When I went to school, we had the option to take "electives" including Home Economics (cooking, sewing, budgeting, finances, etc.), auto mechanics (basics of car maintenance), building trades (seriously, if you own a home, you need this), agriculture (care and processing of farm animals and crops). We were all encouraged to take advantage of "real life education". I took a semester of auto mechanics, a semester of building trades and a semester of home ec. I can do most auto repairs, run basic wiring and plumbing, replace lighting and plumbing fixtures, frame, drywall, cook, can, budget, and figure taxes (I've never paid to have my taxes done and I've never been audited...yet.)
While I had a pretty well-rounded high school education, most of the credit goes to my folks. Mom and Poppy never discouraged me from seeking knowledge, especially if it was useful. And much of my practical education came from my parents and grandmas. I've told the story of my first car, I worked years of odd jobs and saved every penny I earned. I paid $2500 cash for my 1965 Mustang. And Poppy took the keys until we went over every inch of it, engine and transmission, and he was satisfied I knew how to take care of it. I rotated my own tires, changed my own oil, belts and hoses. I still do all of my own vehicle maintenance.
Every house I lived in growing up was a "handyman special". We were very very low income blue collar, but always owned instead of rented. The first house was purchased from an old farmer for $1000 cash and a $10,000 builder's loan. Two bedroom, one bath, less than 1000 sq ft. Poppy later added a master suite, increasing the square footage to 1200. Total investment was $35,000, they sold it a few years ago after 20 years of being rental property for $98,000. I was too young to do much on that one but fetch tools and carry trash, but the next one was different. The home they're still living in was housing for various fauna out in an old wheat field. Birds nested in the kitchen cabinets and there was animal poop everywhere. When Poppy took mom out to see it, she almost had him committed. Understand, he was working full time and going to college part time and wanting to move this house in next door and work on it in his "spare time". I was 12 when he bought it and 14 when we finally moved into it. This is the house where I got my training. I helped tear out walls, move walls, re frame, pull up flooring, lay flooring, hang drywall, mud and tape and texture, paint and wallpaper, hang cabinets, install plumbing and electrical, pull wires, blow insulation.... every time I walk into that house, I can see something I helped build. I love that house. Two years after he retired, Poppy drew up plans, got a permit, and proceeded to build mom's fantasy master suite, 1000 square feet of luxury and solitude. He finished it in 6 months. She still smiles every time she walks into it. This house, total investment of $60,000, was appraised last year at $148,000. As an adult, I've always owned, never rented, and always homes that I could easily afford and work on to make better. I bless my parents for that part of my education.

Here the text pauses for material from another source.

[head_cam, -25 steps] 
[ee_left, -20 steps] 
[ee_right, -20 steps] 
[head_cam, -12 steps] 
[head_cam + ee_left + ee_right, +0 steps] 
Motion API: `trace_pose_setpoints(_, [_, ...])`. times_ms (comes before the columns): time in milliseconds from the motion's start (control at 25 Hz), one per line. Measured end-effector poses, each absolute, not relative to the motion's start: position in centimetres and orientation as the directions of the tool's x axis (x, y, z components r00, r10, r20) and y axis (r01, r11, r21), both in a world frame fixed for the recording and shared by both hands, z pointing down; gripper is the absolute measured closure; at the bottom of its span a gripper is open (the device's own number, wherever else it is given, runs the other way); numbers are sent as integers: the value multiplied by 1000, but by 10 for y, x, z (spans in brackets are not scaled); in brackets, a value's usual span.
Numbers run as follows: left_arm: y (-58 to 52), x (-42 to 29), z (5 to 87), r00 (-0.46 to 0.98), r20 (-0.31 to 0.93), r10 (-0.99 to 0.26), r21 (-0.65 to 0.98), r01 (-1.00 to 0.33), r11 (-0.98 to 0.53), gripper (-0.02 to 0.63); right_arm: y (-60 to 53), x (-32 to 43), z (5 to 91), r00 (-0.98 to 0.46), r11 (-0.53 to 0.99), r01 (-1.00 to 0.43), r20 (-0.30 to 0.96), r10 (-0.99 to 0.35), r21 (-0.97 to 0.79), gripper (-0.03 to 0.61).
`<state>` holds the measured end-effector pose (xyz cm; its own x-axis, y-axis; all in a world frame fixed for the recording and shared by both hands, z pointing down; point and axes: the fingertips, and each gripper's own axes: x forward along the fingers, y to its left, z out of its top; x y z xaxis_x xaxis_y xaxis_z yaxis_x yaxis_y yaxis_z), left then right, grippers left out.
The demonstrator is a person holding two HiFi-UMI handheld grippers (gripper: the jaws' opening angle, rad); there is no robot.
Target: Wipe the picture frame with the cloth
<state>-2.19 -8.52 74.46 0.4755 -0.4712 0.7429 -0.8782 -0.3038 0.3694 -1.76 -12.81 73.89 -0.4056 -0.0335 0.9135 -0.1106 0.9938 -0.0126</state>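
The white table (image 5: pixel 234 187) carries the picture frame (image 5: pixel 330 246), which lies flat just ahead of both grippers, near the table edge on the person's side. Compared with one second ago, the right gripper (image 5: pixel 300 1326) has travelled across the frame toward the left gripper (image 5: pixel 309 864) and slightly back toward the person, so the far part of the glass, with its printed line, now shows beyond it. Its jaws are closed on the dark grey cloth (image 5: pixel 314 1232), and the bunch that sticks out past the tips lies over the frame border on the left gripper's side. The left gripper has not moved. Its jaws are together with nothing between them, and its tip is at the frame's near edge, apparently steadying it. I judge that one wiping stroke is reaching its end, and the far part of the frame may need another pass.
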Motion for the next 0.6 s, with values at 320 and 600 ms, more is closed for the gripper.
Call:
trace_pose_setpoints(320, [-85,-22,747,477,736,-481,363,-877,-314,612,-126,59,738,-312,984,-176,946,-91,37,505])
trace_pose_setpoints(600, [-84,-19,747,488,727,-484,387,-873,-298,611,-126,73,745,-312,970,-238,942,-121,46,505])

Shortly after I graduated, the shift started. College prep was the only field of study promoted, and all the other programs were eventually eliminated from the budget. Lack of interest? Lack of promotion? I'm not sure, but suddenly students were expected to study for two goals: passing standardized tests and going to college. A college education was the end-all and be-all. What was forgotten were all the students who weren't interested in college; whose talents and interests fell elsewhere. For 30 years, a whole segment of society was ignored as Higher Education was shoved down every student's throat. Now we see the damage, the education bubble is about to burst, we have a couple of generations of high-debt, educated people with no skills, and a dearth of skilled workers. God bless Mike Rowe for bringing the sexy back to the skilled trades. We're slowly seeing a shift in the popularity of trade schools and apprenticeships, although high schools are still woefully under serving young people who aren't interested in a BS in Disgruntled Minority Feminine-ish Studies at an overpriced university. Hopefully, when the education bubble bursts, things will change.
In the meantime, Young People of America, if you're waking up to the reality that your practical education has been taken from you in exchange for a mountain of debt and a useless degree, look around you. Find one of us older Americans who you used to mock for being uneducated and unenlightened. If you ask nicely, maybe apologize for being a Liberal twunt, we can share all sorts of amazingly useful skills and information with you. And we might even slip in a much needed lesson in self-reliance, Liberty and the U. S. Constitution. You'd be amazed at what you don't know.